18 March 2000
Health care financing models should take stock of lessons
from launching provident funds
(Keywords: health financing reform, saving, insurance)
After years of deliberation on the need for retirement scheme for the population, after extensive scrutiny on the relevant bill and the subsidiary legislations to bring the Mandatory Provident Fund into effect, the fund will finally kick off by the end of this year.
The Mandatory Provident Fund will finally kick off by the end of this year. In spite of all the preparation and publicity, misunderstanding still prevails. Many are under the erroneous perception that with such a provident fund, they can look forward to a retirement where everything will be provided for, if not better than, at least at their current living standards.
This is obviously not the case. In short, such "save and invest" scheme, though essential, is not the be all and end all solution.
By next month, Government is expected to release its consultation paper on health care reform, in particular a health care financing reform that hopefully will bring a viable health care system with high standards forward. It is a necessary move. Needless to say, many solutions and formulae are being considered. Yet before the hammer falls, it would be prudent for the Administration to take stock of the problems so far encountered in the launching of the Mandatory Provident Fund before a final conclusion is reached.
Reports are that the Secretary for Health and Welfare favours a mandatory "saving" system rather than a compulsory insurance scheme. Let us examine their merits and downsides.
An insurance scheme as implied is a risk sharing exercise. Looking at it from a negative angle, it may be said that the healthy will be subsidising the sick. Furthermore, the fact that other people's money are being used could lead to a tendency to overuse. The system could be abused by both the users and the providers alike, through unnecessary inflating the demand.
Examples abound. In Taiwan, health care spending jumped some 57% after the introduction of mandatory insurance. In the United States, where health care is very much insurance based, health care spending occupies 14% of Gross Domestic Product, the highest in the world.
Yet, insurance is perhaps the only way where enough revenue could be collected and accumulated in a relative short time to finance health care effectively without increasing further load on public coffer. Furthermore, risk sharing may well be the only way to maintain catastrophic risk both on a medical and financial basis. Even in Singapore, where a compulsory saving system originated and flourishes, the government still encourages individuals to take up separate catastrophic insurance coverage.
What about "forced savings"? Yes, since the money so accumulated is for oneself only, the element of abuse will be reduced to a minimum especially when the unspent could be ported to one's descendants.

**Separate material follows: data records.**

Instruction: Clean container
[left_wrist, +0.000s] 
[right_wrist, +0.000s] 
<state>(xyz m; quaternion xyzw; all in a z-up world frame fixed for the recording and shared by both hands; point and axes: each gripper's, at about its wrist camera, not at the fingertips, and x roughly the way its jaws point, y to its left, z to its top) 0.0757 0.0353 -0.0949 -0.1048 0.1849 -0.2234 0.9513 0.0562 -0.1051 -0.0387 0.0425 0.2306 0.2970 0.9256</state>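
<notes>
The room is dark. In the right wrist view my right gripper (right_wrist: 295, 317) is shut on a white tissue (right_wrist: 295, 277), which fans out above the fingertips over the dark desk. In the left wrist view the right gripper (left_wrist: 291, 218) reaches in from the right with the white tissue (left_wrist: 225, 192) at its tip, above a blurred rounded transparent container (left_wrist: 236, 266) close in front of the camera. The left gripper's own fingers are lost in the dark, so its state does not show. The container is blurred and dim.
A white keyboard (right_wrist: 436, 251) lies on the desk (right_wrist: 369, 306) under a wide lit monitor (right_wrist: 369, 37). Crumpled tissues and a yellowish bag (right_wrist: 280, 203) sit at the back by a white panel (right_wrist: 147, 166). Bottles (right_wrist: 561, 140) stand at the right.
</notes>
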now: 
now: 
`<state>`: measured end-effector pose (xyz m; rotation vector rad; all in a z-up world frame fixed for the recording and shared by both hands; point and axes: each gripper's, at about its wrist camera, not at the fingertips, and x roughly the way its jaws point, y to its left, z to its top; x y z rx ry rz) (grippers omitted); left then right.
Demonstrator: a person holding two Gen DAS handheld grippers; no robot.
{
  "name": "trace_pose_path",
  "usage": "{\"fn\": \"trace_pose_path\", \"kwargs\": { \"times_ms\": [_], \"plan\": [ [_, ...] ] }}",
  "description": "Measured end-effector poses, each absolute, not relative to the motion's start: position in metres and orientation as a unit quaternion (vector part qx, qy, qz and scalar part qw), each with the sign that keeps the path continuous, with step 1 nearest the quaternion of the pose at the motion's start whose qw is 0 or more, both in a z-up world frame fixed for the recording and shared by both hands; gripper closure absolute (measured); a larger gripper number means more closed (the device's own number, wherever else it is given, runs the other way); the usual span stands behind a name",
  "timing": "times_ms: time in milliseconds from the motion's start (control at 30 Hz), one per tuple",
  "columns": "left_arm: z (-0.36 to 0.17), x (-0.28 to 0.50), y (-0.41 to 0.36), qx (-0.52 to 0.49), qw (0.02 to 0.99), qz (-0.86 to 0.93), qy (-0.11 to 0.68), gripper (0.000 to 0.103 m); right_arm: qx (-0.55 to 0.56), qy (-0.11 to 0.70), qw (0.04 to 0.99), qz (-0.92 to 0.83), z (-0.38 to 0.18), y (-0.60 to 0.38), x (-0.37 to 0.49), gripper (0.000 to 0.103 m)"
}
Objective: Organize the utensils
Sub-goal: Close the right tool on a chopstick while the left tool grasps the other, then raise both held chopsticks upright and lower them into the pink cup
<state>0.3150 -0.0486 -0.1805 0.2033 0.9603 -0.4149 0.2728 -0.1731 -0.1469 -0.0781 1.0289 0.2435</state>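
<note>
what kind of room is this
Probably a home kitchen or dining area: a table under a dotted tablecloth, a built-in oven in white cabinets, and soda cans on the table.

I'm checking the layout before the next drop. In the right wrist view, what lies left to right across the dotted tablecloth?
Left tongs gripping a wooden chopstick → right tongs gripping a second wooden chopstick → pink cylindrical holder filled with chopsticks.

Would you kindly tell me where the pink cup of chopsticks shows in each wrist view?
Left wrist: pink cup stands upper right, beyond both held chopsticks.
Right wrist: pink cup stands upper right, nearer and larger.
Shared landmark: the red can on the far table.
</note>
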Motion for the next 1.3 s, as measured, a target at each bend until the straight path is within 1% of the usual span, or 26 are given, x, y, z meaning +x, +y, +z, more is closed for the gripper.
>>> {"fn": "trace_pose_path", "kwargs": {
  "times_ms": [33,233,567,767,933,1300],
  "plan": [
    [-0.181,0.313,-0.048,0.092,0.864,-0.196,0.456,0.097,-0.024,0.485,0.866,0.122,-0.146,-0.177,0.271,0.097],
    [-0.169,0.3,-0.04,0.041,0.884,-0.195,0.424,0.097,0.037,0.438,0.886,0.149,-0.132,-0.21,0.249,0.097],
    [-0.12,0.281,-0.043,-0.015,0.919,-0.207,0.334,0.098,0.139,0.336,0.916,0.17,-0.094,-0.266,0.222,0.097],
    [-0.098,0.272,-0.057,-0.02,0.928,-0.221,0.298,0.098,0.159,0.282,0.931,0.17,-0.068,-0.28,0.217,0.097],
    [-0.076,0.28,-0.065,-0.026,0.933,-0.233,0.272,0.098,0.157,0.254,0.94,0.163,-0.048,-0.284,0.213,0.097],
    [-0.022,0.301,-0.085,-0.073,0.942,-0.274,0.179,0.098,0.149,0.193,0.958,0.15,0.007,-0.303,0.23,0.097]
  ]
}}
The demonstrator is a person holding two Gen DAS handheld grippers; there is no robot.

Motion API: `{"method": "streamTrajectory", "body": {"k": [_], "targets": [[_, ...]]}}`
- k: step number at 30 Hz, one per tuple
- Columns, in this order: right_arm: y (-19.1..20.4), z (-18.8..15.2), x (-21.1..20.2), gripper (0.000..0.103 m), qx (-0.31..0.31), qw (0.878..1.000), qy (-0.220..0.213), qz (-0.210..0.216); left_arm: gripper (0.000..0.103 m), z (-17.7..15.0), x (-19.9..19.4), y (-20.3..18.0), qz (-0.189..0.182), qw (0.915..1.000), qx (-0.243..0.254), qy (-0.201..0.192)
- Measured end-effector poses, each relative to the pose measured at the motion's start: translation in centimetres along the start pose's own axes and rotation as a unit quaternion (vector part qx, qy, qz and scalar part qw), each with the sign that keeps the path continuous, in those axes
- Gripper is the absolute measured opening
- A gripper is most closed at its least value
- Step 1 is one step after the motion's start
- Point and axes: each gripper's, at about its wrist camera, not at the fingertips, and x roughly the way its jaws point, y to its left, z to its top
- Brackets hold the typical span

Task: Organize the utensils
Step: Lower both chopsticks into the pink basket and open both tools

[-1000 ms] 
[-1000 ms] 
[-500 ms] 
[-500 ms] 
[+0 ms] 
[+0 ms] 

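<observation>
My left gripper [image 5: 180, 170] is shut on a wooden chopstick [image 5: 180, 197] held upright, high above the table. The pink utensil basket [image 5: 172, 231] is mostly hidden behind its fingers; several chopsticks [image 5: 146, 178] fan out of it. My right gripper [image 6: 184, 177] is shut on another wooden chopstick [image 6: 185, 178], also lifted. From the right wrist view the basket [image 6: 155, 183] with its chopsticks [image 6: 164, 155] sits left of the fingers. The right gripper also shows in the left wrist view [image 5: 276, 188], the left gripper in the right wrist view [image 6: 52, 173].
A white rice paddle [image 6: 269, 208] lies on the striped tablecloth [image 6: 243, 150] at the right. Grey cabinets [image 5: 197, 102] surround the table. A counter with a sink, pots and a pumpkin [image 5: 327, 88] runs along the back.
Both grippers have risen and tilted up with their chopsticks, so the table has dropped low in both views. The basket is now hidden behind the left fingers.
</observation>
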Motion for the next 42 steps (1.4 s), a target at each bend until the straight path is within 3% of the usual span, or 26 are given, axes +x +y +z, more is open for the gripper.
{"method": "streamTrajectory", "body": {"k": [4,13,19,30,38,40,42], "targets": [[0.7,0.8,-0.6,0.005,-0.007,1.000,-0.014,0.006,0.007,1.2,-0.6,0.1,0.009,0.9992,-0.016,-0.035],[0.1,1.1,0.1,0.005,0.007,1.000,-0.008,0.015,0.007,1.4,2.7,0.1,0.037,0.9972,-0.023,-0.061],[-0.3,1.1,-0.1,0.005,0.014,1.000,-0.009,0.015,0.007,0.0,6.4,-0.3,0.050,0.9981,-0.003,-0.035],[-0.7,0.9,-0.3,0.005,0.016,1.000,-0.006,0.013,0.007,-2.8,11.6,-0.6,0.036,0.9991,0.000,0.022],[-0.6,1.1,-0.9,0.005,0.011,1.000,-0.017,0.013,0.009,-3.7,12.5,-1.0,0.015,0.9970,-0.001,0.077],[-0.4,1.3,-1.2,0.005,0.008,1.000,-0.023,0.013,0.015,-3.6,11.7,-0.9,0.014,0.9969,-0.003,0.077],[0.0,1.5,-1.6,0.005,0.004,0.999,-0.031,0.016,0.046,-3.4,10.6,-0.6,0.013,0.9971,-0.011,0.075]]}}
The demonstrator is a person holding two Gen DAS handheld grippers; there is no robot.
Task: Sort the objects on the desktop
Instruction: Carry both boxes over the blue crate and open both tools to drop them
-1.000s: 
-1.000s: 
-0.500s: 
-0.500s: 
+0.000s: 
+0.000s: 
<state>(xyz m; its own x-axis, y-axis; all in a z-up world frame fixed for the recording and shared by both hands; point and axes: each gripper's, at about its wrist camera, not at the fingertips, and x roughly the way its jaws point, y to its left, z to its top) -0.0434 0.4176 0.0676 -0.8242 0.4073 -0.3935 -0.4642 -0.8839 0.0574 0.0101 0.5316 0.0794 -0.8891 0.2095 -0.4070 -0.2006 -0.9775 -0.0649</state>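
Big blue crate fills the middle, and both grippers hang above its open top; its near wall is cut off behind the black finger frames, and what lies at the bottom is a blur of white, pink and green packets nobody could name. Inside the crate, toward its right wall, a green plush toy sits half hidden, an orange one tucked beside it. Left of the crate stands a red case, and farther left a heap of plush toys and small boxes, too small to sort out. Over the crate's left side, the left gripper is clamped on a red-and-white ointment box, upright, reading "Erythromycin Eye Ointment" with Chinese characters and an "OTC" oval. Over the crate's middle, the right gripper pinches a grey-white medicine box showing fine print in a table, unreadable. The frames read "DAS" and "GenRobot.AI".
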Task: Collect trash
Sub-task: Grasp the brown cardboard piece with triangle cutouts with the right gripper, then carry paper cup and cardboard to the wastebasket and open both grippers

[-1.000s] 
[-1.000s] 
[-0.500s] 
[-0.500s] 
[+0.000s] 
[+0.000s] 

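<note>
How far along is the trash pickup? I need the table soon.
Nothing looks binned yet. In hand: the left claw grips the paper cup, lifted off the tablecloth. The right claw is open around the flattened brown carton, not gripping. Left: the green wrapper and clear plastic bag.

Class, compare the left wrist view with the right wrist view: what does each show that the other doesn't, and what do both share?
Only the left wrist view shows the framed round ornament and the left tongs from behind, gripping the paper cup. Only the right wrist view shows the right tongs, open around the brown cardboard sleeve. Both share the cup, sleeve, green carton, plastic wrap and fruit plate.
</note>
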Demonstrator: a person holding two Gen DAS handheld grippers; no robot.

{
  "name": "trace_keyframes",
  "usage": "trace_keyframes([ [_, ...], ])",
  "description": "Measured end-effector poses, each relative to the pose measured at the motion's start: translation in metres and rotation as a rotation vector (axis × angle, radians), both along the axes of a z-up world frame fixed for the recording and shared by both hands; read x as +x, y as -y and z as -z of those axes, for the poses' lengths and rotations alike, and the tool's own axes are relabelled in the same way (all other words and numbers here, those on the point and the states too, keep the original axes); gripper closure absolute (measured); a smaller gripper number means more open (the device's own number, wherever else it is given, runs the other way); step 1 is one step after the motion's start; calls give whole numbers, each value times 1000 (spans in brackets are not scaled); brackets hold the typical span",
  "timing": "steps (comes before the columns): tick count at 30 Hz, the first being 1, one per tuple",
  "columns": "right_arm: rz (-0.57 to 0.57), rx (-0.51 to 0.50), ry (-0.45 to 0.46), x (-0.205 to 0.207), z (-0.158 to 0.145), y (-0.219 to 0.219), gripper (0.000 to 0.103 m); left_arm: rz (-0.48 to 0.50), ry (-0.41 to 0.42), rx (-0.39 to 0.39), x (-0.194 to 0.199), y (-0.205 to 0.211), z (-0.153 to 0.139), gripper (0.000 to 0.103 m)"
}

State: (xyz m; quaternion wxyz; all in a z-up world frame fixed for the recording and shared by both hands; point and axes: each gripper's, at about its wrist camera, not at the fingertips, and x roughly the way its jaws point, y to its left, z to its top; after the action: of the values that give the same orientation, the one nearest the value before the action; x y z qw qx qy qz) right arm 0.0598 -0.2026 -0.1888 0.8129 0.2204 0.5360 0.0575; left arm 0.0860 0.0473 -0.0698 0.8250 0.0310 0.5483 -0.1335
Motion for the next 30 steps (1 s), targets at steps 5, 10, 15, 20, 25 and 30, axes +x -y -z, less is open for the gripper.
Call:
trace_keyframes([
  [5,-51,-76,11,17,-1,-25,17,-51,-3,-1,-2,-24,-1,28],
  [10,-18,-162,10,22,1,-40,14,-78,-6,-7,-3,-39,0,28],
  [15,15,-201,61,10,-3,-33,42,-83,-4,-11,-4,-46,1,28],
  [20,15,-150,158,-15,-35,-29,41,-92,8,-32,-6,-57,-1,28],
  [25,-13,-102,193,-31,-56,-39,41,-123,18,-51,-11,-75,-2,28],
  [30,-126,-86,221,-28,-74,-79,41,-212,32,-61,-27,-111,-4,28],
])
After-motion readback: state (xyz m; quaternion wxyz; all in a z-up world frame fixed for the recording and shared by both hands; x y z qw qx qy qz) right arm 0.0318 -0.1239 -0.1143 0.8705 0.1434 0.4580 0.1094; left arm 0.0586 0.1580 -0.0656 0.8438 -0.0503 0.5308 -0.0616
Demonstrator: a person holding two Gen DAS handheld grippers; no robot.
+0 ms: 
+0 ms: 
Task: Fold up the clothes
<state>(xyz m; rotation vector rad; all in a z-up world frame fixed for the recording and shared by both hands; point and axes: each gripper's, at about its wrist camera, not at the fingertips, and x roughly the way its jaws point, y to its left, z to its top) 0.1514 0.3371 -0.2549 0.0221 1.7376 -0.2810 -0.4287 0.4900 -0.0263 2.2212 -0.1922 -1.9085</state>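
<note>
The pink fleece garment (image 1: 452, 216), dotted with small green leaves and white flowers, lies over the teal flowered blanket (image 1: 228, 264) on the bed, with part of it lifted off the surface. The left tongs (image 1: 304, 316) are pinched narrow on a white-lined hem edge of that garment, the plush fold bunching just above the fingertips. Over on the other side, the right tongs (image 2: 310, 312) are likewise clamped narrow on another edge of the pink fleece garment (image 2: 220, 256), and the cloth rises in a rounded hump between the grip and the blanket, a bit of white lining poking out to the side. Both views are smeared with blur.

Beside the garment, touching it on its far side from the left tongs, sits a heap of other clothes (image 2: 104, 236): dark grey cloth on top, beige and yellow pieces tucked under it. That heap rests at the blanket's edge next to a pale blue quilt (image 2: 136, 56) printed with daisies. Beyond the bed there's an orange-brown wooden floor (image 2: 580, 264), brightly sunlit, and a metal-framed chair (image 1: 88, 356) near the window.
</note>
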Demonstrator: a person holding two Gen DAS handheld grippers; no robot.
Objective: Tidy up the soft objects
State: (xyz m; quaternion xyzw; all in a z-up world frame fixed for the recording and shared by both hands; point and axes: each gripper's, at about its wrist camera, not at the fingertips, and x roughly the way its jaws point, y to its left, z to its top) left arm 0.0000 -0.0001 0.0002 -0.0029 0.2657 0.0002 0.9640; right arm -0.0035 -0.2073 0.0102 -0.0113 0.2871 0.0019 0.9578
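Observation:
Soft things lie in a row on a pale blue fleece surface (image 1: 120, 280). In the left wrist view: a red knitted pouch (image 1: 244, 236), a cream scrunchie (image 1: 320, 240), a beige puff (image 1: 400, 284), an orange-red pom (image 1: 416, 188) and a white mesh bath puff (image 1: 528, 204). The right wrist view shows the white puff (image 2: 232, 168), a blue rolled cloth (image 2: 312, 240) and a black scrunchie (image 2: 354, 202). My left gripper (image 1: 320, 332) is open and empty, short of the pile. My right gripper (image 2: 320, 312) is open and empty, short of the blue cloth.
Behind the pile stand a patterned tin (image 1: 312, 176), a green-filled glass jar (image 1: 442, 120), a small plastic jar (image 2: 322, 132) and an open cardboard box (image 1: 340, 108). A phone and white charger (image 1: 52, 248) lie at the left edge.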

Yet, any saving scheme will beg the following questions. What percentage of saving should be forced onto the public to ensure that there will be enough to cover health care needs way into your retirement and yet not having to dig too heavily into your current wallet? When can the savings account be put into use, given that it will take time to accumulate enough to be effective? How are we going to finance our health care budget in the transitional period?
Be it a "forced saving" or an "insurance risk sharing" (compulsory or voluntary) scheme, the aim is to enable the users to be able to partly pay their health care cost. It is thus imperative that Government must first come clean with no uncertain terms that the future health care cost is to be borne both by the users and public coffer.
Irrespective of what directions health care financing will take, Government must assure that the poor and indigent will not be so disadvantage. Furthermore, considerations or solutions must be sought for the housewives and the minors who receive no income and thus have no means to contribute to any scheme ultimately adopted.